Había intentado adelantar varias veces, pero en el carril solo cabían tres coches uno al lado del otro, y el Bugatti Veyron junto con el coche de Bai Yuze ocupaban la mayor parte de la calzada.
No podía adelantarlos, y el rendimiento de su Maybach simplemente no era rival para el del Bugatti Veyron.
Futian Shenyi también era hábil y mantenía su coche bloqueando firmemente el paso, sin dejar pasar a ningún otro vehículo.
—Je, je, bueno, ellos conducen un Bugatti Veyron, es normal que estén delante.
Pero mira cómo los adelanto.
Tú bloquea a los demás por detrás, no dejes que nos molesten —rio Lin Tian por lo bajo y pisó el acelerador para pasar a Zhou Botong.
Tras el adelantamiento, el trío de cabeza lo formaban ahora Lin Tian, Bai Yuze y Futian Shenyi.
No cedían ni un centímetro y redujeron la velocidad deliberadamente cuando vieron que se acercaba el coche de Lin Tian, como si lo estuvieran provocando.
«Si el tigre no muestra su poder, me toman por un gato enfermo», sonrió Lin Tian con frialdad, ignorando por completo que se trataba de una carretera de montaña, y pisó el acelerador a fondo, apuntando a chocar con el Bugatti.
Ou Mengmeng, que estaba viendo la proyección, vio el choque inminente y saltó emocionada, gritando: —¡Lin Tian, hazlo, chócate contra él!

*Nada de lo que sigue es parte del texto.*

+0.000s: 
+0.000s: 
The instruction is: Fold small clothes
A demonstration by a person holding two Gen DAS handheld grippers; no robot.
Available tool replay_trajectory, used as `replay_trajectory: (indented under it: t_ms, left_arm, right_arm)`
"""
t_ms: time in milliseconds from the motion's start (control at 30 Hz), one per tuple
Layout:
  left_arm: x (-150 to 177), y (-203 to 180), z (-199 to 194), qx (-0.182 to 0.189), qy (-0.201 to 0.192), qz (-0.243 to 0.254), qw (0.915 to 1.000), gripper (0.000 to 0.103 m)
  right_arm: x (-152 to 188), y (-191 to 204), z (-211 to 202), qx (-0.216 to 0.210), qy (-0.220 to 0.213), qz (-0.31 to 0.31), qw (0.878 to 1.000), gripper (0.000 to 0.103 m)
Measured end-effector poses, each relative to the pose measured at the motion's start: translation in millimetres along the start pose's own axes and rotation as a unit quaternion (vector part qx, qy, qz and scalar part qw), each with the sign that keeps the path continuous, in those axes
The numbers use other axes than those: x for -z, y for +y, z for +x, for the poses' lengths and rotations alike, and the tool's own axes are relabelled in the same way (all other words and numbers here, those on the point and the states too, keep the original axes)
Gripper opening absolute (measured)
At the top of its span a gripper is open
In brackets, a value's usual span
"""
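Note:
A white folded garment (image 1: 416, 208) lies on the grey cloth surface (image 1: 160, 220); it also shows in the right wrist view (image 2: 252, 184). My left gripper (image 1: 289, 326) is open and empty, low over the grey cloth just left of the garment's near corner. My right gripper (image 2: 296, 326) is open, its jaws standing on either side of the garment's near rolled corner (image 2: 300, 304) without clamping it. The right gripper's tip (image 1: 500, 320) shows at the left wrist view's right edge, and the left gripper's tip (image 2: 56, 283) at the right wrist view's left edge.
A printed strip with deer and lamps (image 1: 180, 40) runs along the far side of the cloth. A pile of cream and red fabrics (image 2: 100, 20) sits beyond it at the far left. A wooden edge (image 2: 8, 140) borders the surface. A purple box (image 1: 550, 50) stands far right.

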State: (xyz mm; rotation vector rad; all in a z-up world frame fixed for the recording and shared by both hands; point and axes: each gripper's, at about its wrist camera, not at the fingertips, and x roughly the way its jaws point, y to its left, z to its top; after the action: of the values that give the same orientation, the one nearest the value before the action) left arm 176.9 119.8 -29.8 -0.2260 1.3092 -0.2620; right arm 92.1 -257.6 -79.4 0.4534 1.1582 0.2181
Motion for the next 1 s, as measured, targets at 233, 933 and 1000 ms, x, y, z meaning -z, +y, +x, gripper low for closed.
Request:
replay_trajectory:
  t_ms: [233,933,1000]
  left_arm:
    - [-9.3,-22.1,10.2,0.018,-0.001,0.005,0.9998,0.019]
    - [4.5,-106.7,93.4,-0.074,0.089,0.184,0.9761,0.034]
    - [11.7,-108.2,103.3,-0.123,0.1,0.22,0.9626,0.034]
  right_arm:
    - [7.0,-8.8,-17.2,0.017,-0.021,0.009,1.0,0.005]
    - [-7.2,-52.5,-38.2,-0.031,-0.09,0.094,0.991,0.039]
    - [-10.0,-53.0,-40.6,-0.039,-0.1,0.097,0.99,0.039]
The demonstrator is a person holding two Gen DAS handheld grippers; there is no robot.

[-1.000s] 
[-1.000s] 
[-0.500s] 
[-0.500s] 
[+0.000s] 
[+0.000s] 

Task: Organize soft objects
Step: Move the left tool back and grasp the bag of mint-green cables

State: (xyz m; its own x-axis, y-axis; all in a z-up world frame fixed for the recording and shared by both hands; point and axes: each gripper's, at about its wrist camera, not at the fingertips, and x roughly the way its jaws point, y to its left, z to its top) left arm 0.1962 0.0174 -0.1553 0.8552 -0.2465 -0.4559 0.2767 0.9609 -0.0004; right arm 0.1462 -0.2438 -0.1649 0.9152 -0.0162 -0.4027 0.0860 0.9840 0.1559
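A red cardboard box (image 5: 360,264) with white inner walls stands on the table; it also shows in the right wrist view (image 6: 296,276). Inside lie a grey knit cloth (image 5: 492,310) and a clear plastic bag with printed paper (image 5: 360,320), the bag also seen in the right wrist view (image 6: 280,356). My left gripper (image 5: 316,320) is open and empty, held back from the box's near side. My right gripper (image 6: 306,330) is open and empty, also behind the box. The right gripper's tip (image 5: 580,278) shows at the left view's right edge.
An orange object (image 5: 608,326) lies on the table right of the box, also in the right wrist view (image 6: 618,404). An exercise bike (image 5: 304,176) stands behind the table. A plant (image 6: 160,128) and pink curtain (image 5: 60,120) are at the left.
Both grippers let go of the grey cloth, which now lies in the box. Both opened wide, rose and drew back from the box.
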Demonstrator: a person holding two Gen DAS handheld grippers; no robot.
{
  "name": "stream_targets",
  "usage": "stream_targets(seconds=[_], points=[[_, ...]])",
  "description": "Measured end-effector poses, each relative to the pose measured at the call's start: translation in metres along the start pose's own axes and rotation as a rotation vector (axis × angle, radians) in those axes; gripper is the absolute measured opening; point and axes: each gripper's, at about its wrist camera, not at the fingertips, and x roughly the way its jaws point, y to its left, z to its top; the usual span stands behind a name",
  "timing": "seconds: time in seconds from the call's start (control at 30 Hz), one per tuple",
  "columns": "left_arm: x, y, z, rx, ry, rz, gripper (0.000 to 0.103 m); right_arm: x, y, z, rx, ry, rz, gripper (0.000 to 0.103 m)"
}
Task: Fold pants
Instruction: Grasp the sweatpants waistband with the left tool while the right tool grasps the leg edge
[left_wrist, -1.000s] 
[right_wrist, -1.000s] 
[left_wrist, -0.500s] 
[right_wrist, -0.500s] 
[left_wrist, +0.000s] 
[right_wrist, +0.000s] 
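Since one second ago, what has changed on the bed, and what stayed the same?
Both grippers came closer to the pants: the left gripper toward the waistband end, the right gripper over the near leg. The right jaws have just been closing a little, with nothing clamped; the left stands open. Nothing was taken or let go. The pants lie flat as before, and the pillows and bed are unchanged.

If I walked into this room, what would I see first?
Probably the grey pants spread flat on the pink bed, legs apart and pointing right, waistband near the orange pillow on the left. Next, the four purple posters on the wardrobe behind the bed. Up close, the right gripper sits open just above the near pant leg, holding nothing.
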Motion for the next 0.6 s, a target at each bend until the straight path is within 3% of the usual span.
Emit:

Su entusiasmo era aún más intenso que el de los que conducían.
Sin embargo, Li Xiaoxiao a su lado le susurró: —Hermana Mengmeng, si ese Lin Tian gana, el Bugatti Veyron es tuyo.
¿Y si queda destrozado?
—Esto…
—Ou Mengmeng se quedó momentáneamente sin palabras, pero se recuperó rápidamente y agitó la mano—.
¡Qué más da!
Ya veremos qué hacemos si queda destrozado.
Apenas ella terminó de hablar, Lin Tian pisó el acelerador a fondo y se estrelló violentamente contra la parte trasera del Veyron.
Un fuerte ¡bang!
sobresaltó a todos, y el sorprendido Futian Shenyi agarró rápidamente el volante, temiendo que el coche se saliera de la carretera y volara por la ladera.
Luego, en su angustia, soltó una sarta de maldiciones.
Bai Yuze también bajó la ventanilla y gritó: —Lin Tian, solo sirves para comer nuestro polvo.
¡Si te atreves, ven y choca contra mí!
Ya verás, después de la última curva en U está la línea de meta.
¿Con qué nos vas a ganar?
Ja, ja, entonces haré que te arrodilles y pidas disculpas, ja, ja, ja…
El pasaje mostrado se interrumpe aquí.